A ira santa de Jatene em defesa da saúde pública contrasta com a rigidez  dos que combateram e combatem arduamente políticas como o Mais Médicos, o Bolsa Família, o ganho no poder de compra do salário mínimo, entre outras.

As diferenças não são técnicas, mas tampouco apenas partidárias, como fica claro.

São mais profundas e espraiadas.

A menos de um mês de uma vitória histórica nas urnas, tudo se passa como se o 26 de outubro fosse um ponto de referência longínquo em um calendário desbotado .

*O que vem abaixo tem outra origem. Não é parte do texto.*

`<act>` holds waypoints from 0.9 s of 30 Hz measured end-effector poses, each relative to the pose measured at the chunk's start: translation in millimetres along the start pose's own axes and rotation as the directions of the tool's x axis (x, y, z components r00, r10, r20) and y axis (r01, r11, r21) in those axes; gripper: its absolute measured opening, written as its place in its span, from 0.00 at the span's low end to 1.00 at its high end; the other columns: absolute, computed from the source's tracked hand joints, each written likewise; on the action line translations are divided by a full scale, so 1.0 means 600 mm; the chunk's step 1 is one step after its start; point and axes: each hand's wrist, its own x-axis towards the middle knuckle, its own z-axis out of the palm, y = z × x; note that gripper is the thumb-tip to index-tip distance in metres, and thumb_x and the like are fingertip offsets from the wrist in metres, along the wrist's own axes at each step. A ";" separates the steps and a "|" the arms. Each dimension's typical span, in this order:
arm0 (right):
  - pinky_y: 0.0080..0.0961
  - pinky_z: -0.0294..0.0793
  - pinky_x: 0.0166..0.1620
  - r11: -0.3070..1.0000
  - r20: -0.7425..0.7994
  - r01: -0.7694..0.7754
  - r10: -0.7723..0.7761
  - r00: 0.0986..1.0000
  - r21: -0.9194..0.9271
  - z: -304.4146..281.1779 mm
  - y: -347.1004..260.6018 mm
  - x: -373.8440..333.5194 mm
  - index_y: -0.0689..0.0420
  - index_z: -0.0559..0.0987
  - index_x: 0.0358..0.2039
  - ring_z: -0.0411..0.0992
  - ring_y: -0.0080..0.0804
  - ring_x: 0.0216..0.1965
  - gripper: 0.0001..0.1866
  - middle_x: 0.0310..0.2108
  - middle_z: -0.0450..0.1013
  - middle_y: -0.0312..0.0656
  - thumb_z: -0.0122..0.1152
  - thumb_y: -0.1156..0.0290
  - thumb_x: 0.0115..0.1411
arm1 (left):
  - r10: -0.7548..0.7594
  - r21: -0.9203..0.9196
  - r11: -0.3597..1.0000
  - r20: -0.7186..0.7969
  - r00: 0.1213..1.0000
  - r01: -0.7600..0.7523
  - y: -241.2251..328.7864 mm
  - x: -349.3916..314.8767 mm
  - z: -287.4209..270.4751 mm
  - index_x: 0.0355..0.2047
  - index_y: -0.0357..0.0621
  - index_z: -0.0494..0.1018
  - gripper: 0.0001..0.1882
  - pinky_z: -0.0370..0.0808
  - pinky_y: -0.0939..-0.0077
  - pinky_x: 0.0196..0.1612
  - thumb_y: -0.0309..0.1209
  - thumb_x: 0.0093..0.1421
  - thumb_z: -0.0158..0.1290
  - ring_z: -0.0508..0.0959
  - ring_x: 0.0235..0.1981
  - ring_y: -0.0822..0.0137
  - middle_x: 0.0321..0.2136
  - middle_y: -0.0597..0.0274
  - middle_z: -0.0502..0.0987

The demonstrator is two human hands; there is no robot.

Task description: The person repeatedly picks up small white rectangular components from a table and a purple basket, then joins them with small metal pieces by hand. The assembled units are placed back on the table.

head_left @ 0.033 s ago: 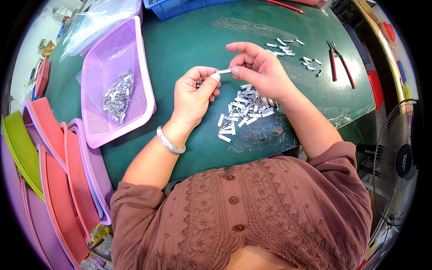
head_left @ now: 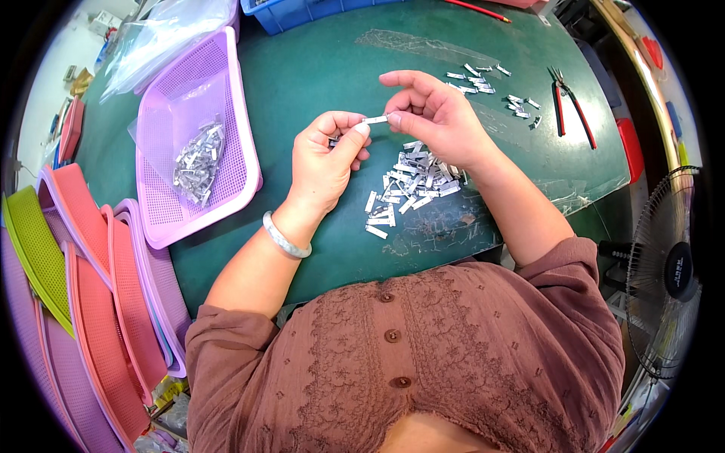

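Note:
Between my two hands is a small flat silvery metal piece [head_left: 375, 119]. My left hand [head_left: 325, 162] pinches its left end between thumb and forefinger. Its right end sits at the thumb and fingertips of my right hand [head_left: 442, 121], whose upper finger stretches out free. Something small and metallic [head_left: 333, 141] also shows inside the curled left fingers, partly hidden. Just below my right hand lies a loose pile of similar metal pieces [head_left: 423, 180] on the green table [head_left: 302, 68]. Beyond that hand are smaller groups of pieces [head_left: 479, 81].
A lilac perforated basket [head_left: 245, 170] at the left holds a clear bag of metal pieces [head_left: 198, 166]. Red-handled pliers [head_left: 572, 113] lie at the right. A blue bin [head_left: 325, 13] stands at the back, stacked baskets [head_left: 113, 325] lower left, a fan [head_left: 664, 272] right.

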 end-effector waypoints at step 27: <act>0.18 0.70 0.37 0.814 0.004 0.340 -0.383 0.924 -0.471 0.007 -0.007 -0.004 0.59 0.68 0.49 0.70 0.21 0.29 0.25 0.27 0.72 0.36 0.56 0.85 0.49 | 0.050 0.015 0.999 -0.030 0.998 -0.050 0.003 -0.002 0.006 0.35 0.38 0.72 0.07 0.66 0.88 0.23 0.22 0.55 0.52 0.71 0.22 0.78 0.25 0.66 0.72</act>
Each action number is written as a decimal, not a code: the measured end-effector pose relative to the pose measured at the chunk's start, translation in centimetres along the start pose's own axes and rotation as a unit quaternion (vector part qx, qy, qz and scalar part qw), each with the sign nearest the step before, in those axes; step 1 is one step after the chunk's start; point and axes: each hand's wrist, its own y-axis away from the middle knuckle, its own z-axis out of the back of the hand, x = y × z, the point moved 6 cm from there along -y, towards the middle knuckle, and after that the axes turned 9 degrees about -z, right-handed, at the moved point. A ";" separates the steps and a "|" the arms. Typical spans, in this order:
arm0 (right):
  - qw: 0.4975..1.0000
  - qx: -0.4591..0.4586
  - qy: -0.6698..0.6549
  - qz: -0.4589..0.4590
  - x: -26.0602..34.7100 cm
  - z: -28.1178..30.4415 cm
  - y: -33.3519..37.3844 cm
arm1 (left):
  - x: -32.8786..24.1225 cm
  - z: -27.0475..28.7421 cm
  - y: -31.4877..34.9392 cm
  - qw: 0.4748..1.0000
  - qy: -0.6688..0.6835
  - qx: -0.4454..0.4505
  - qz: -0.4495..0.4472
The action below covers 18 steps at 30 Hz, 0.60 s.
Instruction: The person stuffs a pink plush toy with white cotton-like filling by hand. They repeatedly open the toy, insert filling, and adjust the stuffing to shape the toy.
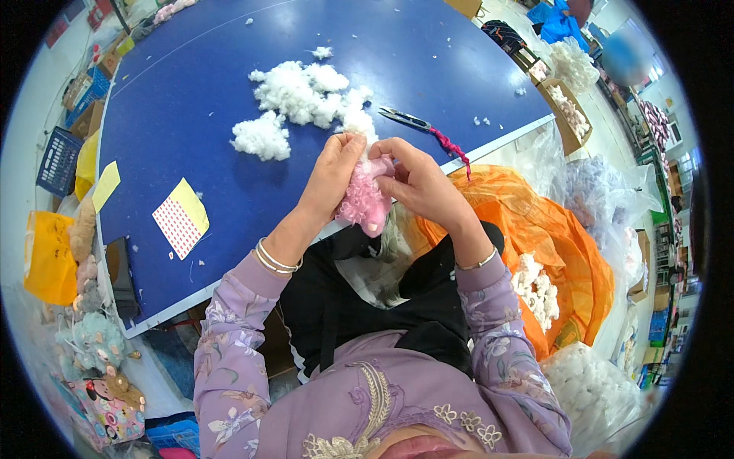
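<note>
Between my hands, at the near edge of the blue table, is a small pink curly plush piece [365, 200]. My left hand [330, 174] is closed on its left side, its thumb and fingertips together beside a tuft of white stuffing [357, 122]. My right hand [420, 183] grips the plush from the right, fingers curled over its upper edge. The tuft runs from the top of the plush toward a loose pile of white fibre stuffing [302, 93] on the table. Thread snips [407, 118] with a pink wrapped cord lie to the right of the pile.
The blue table [229, 222] carries a sheet of small red stickers [180, 219] on the left and a dark flat object [121, 279] at its left edge. An orange bag [566, 260] with white pieces stands at my right. Plush toys [95, 342] hang at the left.
</note>
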 end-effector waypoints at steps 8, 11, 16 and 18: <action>0.972 -0.223 0.062 -0.027 -2.3 2.2 0.4 | -2.5 -1.3 0.7 0.839 -0.468 0.023 -0.275; 0.964 -0.250 0.079 -0.035 -2.0 2.0 0.7 | -3.7 -3.1 1.6 0.762 -0.556 0.044 -0.329; 0.963 -0.250 0.095 -0.045 -1.1 1.1 0.8 | -3.6 -3.0 1.7 0.755 -0.581 0.034 -0.303; 0.962 -0.246 0.111 -0.041 -1.2 0.5 0.8 | -3.8 -2.9 1.7 0.746 -0.582 0.028 -0.323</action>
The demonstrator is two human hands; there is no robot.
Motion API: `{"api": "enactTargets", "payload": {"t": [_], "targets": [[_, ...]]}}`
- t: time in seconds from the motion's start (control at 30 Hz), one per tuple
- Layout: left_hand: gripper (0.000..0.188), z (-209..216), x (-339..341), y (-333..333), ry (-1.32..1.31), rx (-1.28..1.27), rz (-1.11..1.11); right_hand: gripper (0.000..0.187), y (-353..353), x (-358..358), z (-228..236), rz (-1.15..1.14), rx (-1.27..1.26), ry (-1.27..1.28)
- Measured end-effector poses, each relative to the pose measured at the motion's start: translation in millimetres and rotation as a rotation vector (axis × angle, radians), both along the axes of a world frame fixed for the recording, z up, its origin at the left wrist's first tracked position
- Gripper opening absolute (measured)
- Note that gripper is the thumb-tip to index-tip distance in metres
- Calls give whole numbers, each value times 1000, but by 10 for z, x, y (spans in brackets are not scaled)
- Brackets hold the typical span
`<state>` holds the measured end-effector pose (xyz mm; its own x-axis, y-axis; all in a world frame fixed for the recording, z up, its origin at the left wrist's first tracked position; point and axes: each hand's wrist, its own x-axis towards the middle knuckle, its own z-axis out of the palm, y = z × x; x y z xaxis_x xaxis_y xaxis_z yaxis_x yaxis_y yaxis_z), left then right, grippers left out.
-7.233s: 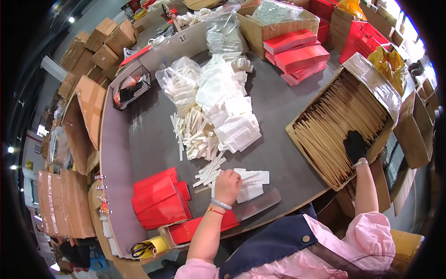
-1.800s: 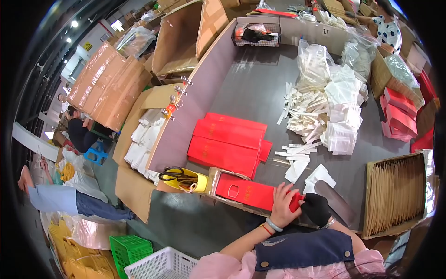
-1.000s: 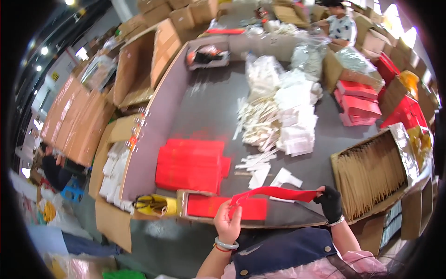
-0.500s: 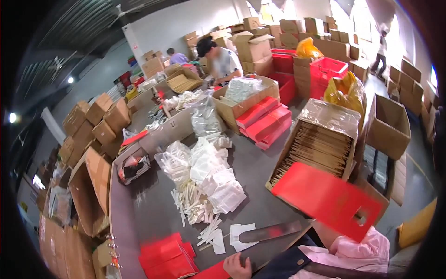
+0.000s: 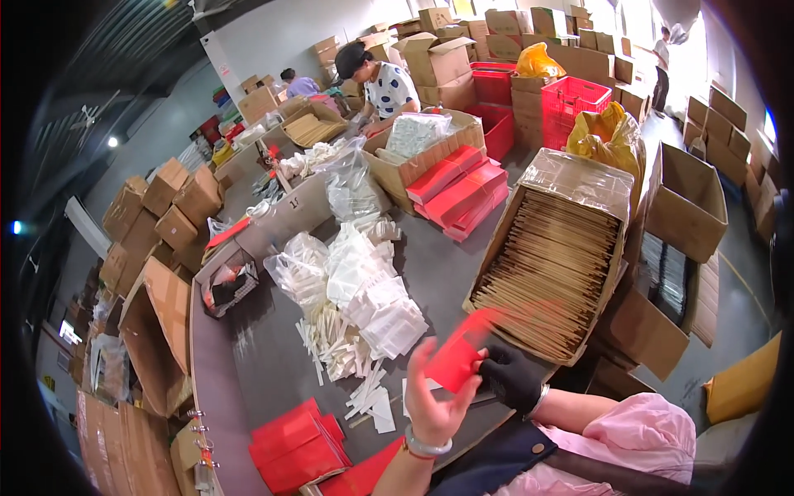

O mal estar progressista, distinto daquele que espairece no portão de embarque para Miami,   só tem cura se associado a uma mudança profunda nas instituições que esclerosaram enquanto se avançava em conquistas sociais e econômicas. E agora ameaçam reverte-las ferozmente.

Para colher frutos duradouros da faxina na corrupção, o passo seguinte não poderá se restringir a mudanças   nas regras de financiamento de campanha.

Elas são necessárias, mas insuficientes para combater o mal-estar que aqui se discute.

Dilma poderá colocar quem ela quiser na Fazenda e no Banco Central.

Mas se não cuidar de certas tarefas santas, dificilmente reverterá um estado de espírito que ameaça reduzir o seu segundo governo a um melancólico intermezzo da restauração neoliberal, com requintes de regressão política e social intuídos nos dias que correm.

O que se passou na Itália após o ‘Mãos Limpas’, nos anos 90, não é uma miragem; é uma possibilidade real em uma sociedade desprovida de representação política forte e organização social mobilzada (leia ‘Mãos Limpas; e depois, Berlusconi?’; nesta pág).

Lá como aqui o lubrificante do retrocesso histórico foi a prostração progressista;  a incapacidade de se reaglutinar a esquerda e os democratas em torno de um repto histórico de esperança para a sociedade.

Regular a mídia; eliminar a hegemonia do dinheiro organizado na política; abrir canais de diálogo consequentes e permanentes com os movimentos sociais; salvar o pré- sal e a Petrobras; atrair a juventude pobre e a da classe média para a tarefa de reformar a escola e a universidade, com o olho na formação do discernimento crítico do país e não apenas no mercado.

Se fizer isso, Dilma não levará a sociedade brasileira ao paraíso.

Mas terá dado os passos necessárias para afastar a película de mal-estar e rendição que hoje ameaça matar de inanição a esperança em um Brasil melhor.

Por onde começar?

Respondendo à pergunta ansiosamente repetida no ambiente progressista.

O que se quer saber é se Lula já conversou com Boulos, do MTST; se Boulos já conversou com Luciana Genro; se Luciana Genro já conversou com a CUT ; se a CUT já conversou com Stédile; se todos  já se deram conta de que passa da hora de uma conversa limada de sectarismos e protelações, mas encharcada das providencias que a urgência revela quando se pensa grande.

Se ainda não se aperceberam da contagem regressiva que , mais uma vez, ameaça abortar o nascimento de um Brasil emancipado e progressista, bem…
Serão avisados de forma desastrosa quando o alarme soar.